No leader wants to be labelled as “out-of-touch,” “closed-minded,” or biased. Unfortunately, employees, peers, and constituents sometimes use these terms to describe their leaders. However, there is another way, a way which involves woke leadership.
Imagine a workplace where leaders are deeply aware, actively challenge questionable events, and stand up for fairness. The term “woke” emerged from a song about a decade ago and gained prominence within the Black Lives Matter movement. Initially, “woke” referred to being keenly aware of social and political issues, especially those related to inequality and injustice. Over time, the definition of “woke” has evolved and become politicized, leading to some people being labelled as “woke” for advocating social justice or engaging in progressive politics. Neuroscience studies suggest that our beliefs and values, including those related to social issues, are deeply ingrained in our brain’s neural networks, shaping our thoughts and actions.
Employees respect and appreciate leaders who are aware of the world around them and take action based on an enlightened perspective. Embracing woke leadership can significantly improve the workplace.

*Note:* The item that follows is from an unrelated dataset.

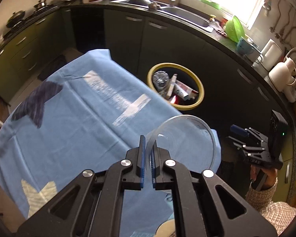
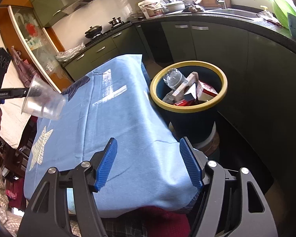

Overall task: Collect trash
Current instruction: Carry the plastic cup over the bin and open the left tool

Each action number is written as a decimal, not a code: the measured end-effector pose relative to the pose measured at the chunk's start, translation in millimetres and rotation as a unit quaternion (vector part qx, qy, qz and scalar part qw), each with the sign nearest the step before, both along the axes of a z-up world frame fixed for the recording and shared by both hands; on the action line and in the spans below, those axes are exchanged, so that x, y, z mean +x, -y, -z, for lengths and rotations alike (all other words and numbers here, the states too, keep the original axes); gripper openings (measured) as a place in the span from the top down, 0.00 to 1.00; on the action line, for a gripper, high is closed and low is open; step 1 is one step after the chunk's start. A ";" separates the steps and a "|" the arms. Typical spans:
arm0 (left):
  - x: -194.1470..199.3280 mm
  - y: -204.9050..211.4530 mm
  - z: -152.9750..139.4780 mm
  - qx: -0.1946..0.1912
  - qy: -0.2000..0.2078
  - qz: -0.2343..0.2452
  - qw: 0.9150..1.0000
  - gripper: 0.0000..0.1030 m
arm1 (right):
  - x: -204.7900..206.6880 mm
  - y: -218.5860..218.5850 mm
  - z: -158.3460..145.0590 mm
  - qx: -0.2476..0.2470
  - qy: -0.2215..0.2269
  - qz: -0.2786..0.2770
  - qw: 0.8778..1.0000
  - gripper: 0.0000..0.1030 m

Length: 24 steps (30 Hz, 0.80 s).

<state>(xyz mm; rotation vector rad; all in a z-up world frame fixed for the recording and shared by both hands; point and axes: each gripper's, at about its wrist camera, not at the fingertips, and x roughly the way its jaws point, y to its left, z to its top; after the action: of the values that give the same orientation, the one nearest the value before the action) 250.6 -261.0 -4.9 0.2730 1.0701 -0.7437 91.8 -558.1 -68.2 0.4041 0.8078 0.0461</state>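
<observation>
1. Kitchen setting: dark green cabinets under a black countertop [image 2: 217, 17], one sink with one tap below a bright window.
2. One table under a light blue cloth [image 2: 124, 122] with white and dark printed shapes; the cloth top is bare.
3. One trash bin [image 2: 189, 106], dark blue wall, yellow rim, stands just beside the table's far corner, on a low stand.
4. Bin contents, counted: one crushed clear plastic bottle [image 2: 174, 78], about three cartons or boxes in white and red [image 2: 204, 92]; print on them too small to read.
5. One clear plastic cup [image 1: 184, 138], the trash item in play: held off the table, tilted on its side, over the cloth's near edge in the left wrist view.
6. Left gripper [image 1: 148, 158]: jaws clenched on the cup's rim wall, blue pads pinching the thin plastic. From the right wrist view the cup [image 2: 43, 102] hangs in the air at far left, above the table edge, well apart from the bin.
7. Right gripper [image 2: 150, 164]: jaws spread wide, nothing between the blue pads, hovering over the near end of the cloth.
8. Counter items: one green colander [image 1: 233, 28], one white bucket with a label [image 2: 151, 7], two pots on the stove, one white kettle, one white jug.
9. Writing: small white lettering on the left gripper's side, blurred, not legible.
10. A hand [image 1: 263, 174] in a knit patterned sleeve grips the right gripper's handle.
</observation>
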 end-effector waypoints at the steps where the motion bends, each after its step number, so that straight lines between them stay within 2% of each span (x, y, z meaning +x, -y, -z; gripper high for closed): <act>1: 6.9 21.0 4.0 -0.002 -0.005 0.012 1.000 0.95 | -1.7 5.9 1.5 0.002 -0.001 0.006 1.000 0.36; 5: 38.7 108.5 29.7 0.002 -0.015 0.050 0.999 0.95 | -9.6 32.6 9.1 0.014 -0.006 0.031 0.999 0.36; 10: 79.9 191.1 81.8 0.023 -0.058 0.056 0.996 0.95 | -18.8 62.0 24.8 0.033 -0.015 0.058 0.998 0.36; 13: 102.2 224.7 113.5 0.051 -0.091 0.045 0.994 0.95 | -23.1 77.2 36.7 0.047 -0.025 0.071 0.996 0.36; 16: 121.7 248.1 137.5 0.101 -0.127 0.029 0.986 0.95 | -25.7 88.7 46.0 0.056 -0.035 0.083 0.994 0.36; 19: 137.2 266.2 143.8 0.119 -0.144 0.017 0.982 0.93 | -26.8 97.9 52.8 0.066 -0.040 0.090 0.993 0.36; 20: 141.5 272.0 141.6 0.115 -0.143 0.013 0.983 0.85 | -26.3 100.3 55.3 0.068 -0.041 0.090 0.993 0.36; 21: 145.9 278.7 136.6 0.108 -0.137 0.010 0.985 0.72 | -26.2 101.8 57.1 0.071 -0.043 0.091 0.992 0.36; 23: 151.3 287.4 123.3 0.094 -0.111 0.006 0.989 0.60 | -25.9 103.4 60.6 0.074 -0.046 0.088 0.992 0.36; 24: 153.0 290.9 115.9 0.086 -0.098 0.001 0.992 0.57 | -26.3 103.3 60.8 0.075 -0.047 0.087 0.992 0.36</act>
<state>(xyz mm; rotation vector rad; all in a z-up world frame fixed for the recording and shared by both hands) 403.7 -551.9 -120.7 0.3530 1.3227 -0.6915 65.5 -661.5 -129.0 0.6225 0.8614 -0.0757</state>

Here are the subtle signs of woke leadership:
1. Caring and Empathy
Being empathetic and caring about others’ well-being is essential for woke leadership. You strive to make a difference and break free from outdated practices or beliefs, leading to positive change when the status quo is wrong.
2. Seeking Understanding
Woke leaders recognize their own limitations and biases, stepping out of their comfort zone to understand the truth. They dig deeper to challenge prevailing narratives and seek alternative perspectives.
3. Refusing to Turn Away
When something is wrong, woke leaders face it head-on without rationalizing, justifying, or making excuses. They courageously address and own the issue.
4. Committing to Intentional Effort
Being a woke leader requires conscious effort and dedication to improvement. Unlike out-of-touch leaders, who may operate without mindfulness, “woke” leaders accept responsibility and actively work on their self-awareness.
5. Valuing Diverse Perspectives
Woke leaders understand the risks of surrounding themselves with like-minded individuals or “yes” people. They embrace diverse perspectives, stories, and experiences, fostering growth and open-mindedness.
6. Acknowledging Blind Spots and Biases
Everyone has blind spots and biases. Woke leaders recognize their own limitations and work on enhancing self-awareness to address these issues.
7. Acting Before Chaos
The ultimate goal of woke leadership is to sense, understand, adapt, and act proactively before situations spiral out of control.
In summary, effective management is about doing things right, while leadership is about doing the right things. Woke leadership focuses on doing the right things, particularly when faced with challenges and injustices.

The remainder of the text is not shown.